Como será que Um Abdullah e seu marido pagavam pelo tratamento a longo prazo de Buthaina? “Primeiro visitamos o hospital, que nos forneceu insulina”, lembra Um Abdullah. “Depois, nos disseram que os sírios não seriam mais aceitos no hospital e que deveríamos começar a procurar alternativas”. Durante sua pesquisa por alternativas de cuidados médicos, eles ouviram um vizinho falar sobre MSF. “Ele disse que MSF estava registrando pacientes, então corri até a clínica e a equipe nos registrou imediatamente”, diz Um Abdullah. “Agora temos consultas agendadas todo mês. Nossos medicamentos são caros, mas MSF os fornece gratuitamente”.

Um Abdullah e Buthaina se preparam para sair.
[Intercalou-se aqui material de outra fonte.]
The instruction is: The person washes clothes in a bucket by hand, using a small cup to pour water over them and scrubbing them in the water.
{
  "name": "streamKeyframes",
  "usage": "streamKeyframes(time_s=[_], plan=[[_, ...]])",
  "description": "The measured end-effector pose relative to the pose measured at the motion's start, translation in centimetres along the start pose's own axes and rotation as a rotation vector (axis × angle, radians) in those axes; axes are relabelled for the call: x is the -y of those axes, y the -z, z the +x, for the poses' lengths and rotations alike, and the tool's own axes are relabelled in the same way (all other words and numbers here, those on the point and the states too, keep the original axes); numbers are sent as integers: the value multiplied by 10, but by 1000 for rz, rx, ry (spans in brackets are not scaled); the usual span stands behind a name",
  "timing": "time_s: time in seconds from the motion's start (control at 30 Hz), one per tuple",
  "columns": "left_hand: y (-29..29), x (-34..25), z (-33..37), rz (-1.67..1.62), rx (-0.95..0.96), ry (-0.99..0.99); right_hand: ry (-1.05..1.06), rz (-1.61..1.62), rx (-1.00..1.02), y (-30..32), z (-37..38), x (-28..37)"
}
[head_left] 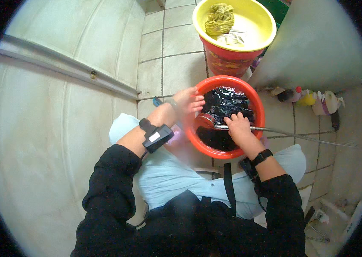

Na porta, Um Abdullah vira, hesitante, como se quisesse dizer algo que estava em sua mente desde o momento em que chegou. “Um dos motivos de não voltarmos para a Síria é a doença de Buthaina”, diz ela. “Tenho medo que ela não encontre lá a assistência médica que ela recebe aqui. É difícil encontrar insulina em nossa cidade. Nem as faixas usadas para a medição diária de diabetes estão disponíveis na Síria. Seu tratamento poderia ser facilmente interrompido. Imagine um paciente diabético cuja dose de insulina é interrompida por um dia: isso seria o fim para ele”.

A cada menção da Síria, as emoções de Um Abdullah vêm à tona, apesar de suas tentativas de escondê-las. “Se a guerra terminar, vou voltar para o meu país, a Síria”, ela diz. “Depois que fomos embora, percebi o quanto minha terra natal é valiosa e preciosa. Ainda mais importante: se eu pudesse garantir bons cuidados de saúde para minha filha lá, voltaria imediatamente”.